→ **Data shown**
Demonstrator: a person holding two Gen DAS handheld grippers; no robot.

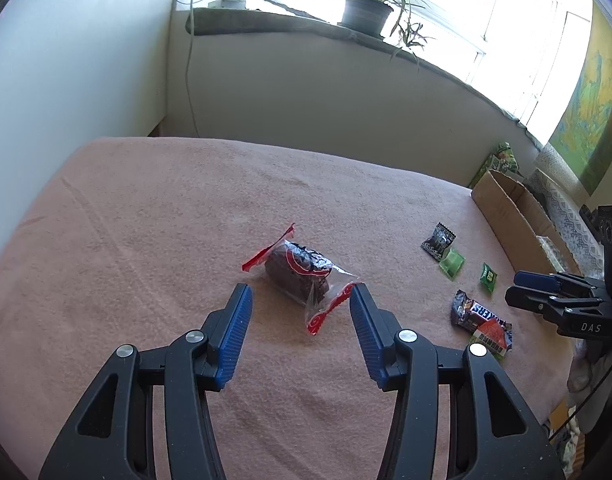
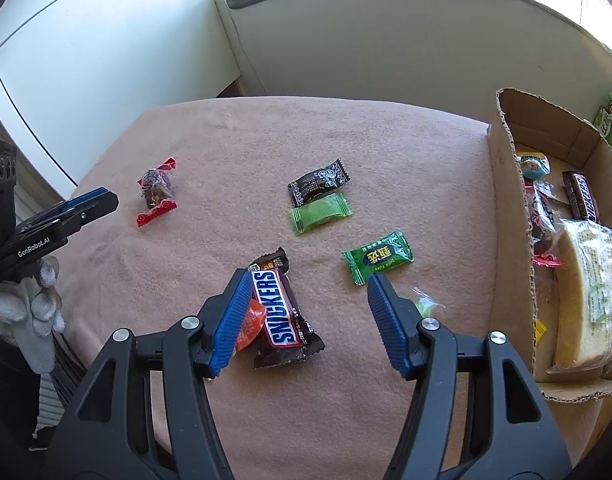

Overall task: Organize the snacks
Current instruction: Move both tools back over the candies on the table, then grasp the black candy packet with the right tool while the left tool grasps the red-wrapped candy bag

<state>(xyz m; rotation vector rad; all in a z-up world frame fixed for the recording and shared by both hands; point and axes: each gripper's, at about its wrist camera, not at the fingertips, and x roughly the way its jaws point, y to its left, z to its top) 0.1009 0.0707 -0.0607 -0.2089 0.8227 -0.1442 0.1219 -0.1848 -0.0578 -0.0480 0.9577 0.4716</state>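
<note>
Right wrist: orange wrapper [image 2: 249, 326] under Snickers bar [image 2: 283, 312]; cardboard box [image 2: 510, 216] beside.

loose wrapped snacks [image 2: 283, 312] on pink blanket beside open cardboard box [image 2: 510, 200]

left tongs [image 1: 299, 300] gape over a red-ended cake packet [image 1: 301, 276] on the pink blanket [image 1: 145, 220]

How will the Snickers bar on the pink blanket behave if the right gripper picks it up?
The Snickers bar looks small and probably light and fairly stiff. Its glossy wrapper may slip between the pads. It partly lies on an orange packet, which might shift too.
</note>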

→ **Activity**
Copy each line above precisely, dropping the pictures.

→ **Result**
Demonstrator: a person holding two Gen DAS handheld grippers; no robot.


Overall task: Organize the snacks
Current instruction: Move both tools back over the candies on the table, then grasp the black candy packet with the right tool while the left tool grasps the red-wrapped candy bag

<state>(xyz m; rotation vector rad; all in a z-up world frame fixed for the recording and shared by both hands; point and axes: each gripper's, at about its wrist camera, not at the fingertips, and x roughly the way its jaws point, y to its left, z to its top) 0.1009 0.0707 -0.0607 -0.2089 0.8227 -0.1442 0.1219 -0.1848 -0.0578 -0.0480 0.9577 0.4716</state>
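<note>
Right wrist: orange wrapper [image 2: 249, 326] under Snickers bar [image 2: 283, 312]; cardboard box [image 2: 510, 216] beside.

loose wrapped snacks [image 2: 283, 312] on pink blanket beside open cardboard box [image 2: 510, 200]

left tongs [image 1: 299, 300] gape over a red-ended cake packet [image 1: 301, 276] on the pink blanket [image 1: 145, 220]

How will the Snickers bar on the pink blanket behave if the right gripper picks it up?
The Snickers bar looks small and probably light and fairly stiff. Its glossy wrapper may slip between the pads. It partly lies on an orange packet, which might shift too.
</note>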

Work on the exercise is complete.